One type of cancer associated with elevated MYC levels is metastatic prostate cancer. According to the American Cancer Society, around one in nine men will be diagnosed with prostate cancer during their lifetime. The disease is the second leading cause of cancer death among American men and is projected to kill over 30,000 people in 2019. The vast majority of these deaths are the result of cancers that spread, or metastasize, from the prostate to other organs in the body.
"The five-year survival of metastatic prostate cancer is only 28%, whereas the five-year survival of prostate-confined disease is almost 99%," explains Lloyd C. Trotman, a professor at Cold Spring Harbor Laboratory and co-senior author of the new study.
The protein PHLPP2 is also elevated in metastatic prostate cancer cells.
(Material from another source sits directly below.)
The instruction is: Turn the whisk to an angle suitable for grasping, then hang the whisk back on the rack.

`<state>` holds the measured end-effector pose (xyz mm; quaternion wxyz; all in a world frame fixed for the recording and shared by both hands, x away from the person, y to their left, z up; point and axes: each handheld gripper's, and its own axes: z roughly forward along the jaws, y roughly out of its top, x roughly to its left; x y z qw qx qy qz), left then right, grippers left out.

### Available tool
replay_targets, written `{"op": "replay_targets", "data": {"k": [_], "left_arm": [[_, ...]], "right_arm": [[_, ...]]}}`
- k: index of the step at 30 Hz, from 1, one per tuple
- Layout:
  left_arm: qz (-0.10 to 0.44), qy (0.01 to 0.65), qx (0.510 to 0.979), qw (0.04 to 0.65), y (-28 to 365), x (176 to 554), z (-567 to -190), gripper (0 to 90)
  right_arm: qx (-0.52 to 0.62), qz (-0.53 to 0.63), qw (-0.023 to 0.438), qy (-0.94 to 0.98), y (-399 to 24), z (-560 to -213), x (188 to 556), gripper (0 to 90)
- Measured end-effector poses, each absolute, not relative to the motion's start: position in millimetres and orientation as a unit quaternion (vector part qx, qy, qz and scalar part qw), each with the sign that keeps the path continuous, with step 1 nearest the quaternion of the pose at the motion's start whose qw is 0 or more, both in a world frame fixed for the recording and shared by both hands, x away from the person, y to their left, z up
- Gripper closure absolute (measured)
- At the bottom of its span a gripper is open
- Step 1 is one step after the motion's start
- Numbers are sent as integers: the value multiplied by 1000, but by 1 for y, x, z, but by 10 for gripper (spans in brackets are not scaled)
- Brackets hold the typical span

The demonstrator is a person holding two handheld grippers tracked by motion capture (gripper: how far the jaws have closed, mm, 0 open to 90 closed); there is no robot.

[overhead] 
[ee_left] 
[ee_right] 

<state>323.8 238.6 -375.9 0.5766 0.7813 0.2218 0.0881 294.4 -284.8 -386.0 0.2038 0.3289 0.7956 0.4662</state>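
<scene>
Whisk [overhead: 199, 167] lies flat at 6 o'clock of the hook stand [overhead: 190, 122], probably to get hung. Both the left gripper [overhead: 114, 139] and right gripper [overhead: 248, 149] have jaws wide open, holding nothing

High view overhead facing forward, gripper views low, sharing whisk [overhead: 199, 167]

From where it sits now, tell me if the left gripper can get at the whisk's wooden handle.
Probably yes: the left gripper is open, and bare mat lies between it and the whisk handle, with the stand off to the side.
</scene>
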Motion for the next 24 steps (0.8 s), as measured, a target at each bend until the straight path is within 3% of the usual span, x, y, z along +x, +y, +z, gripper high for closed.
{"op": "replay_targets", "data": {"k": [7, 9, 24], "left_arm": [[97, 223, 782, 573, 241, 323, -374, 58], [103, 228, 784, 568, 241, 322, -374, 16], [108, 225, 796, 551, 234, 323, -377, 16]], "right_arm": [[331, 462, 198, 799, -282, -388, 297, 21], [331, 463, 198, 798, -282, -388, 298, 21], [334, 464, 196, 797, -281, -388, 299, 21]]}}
PHLPP2 is a phosphatase enzyme that can remove phosphate groups from other proteins, but the role of this protein in prostate cancer was previously unclear. In the new study, Nowak, Trotman, and colleagues found that metastatic prostate cancer cells require PHLPP2 to survive and proliferate. They discovered that PHLPP2 helps stabilize MYC by removing a phosphate group that would otherwise trigger MYC's destruction.
The researchers deleted the Phlpp2 gene in mice and found that doing so prevented prostate cancer cells from metastasizing to other organs. This is significant because researchers have been unable to develop treatments that directly inhibit MYC, as it does not contain any features that can be easily targeted with a drug.
Trotman and colleagues then turned to human prostate cancer cells, which they treated with a drug that inhibits PHLPP2. This lowered MYC levels and caused the cells to stop proliferating and die.
PHLPP2 does not appear to perform any essential functions in healthy cells, so researchers suggest the enzyme could be an attractive way to indirectly target MYC in metastatic prostate cancer and possibly other cancers, too.
"Our results suggest that targeted efforts to design pharmacologically relevant PHLPP2 inhibitors could result in very efficient new drugs that suppress MYC-driven cancer," Trotman says.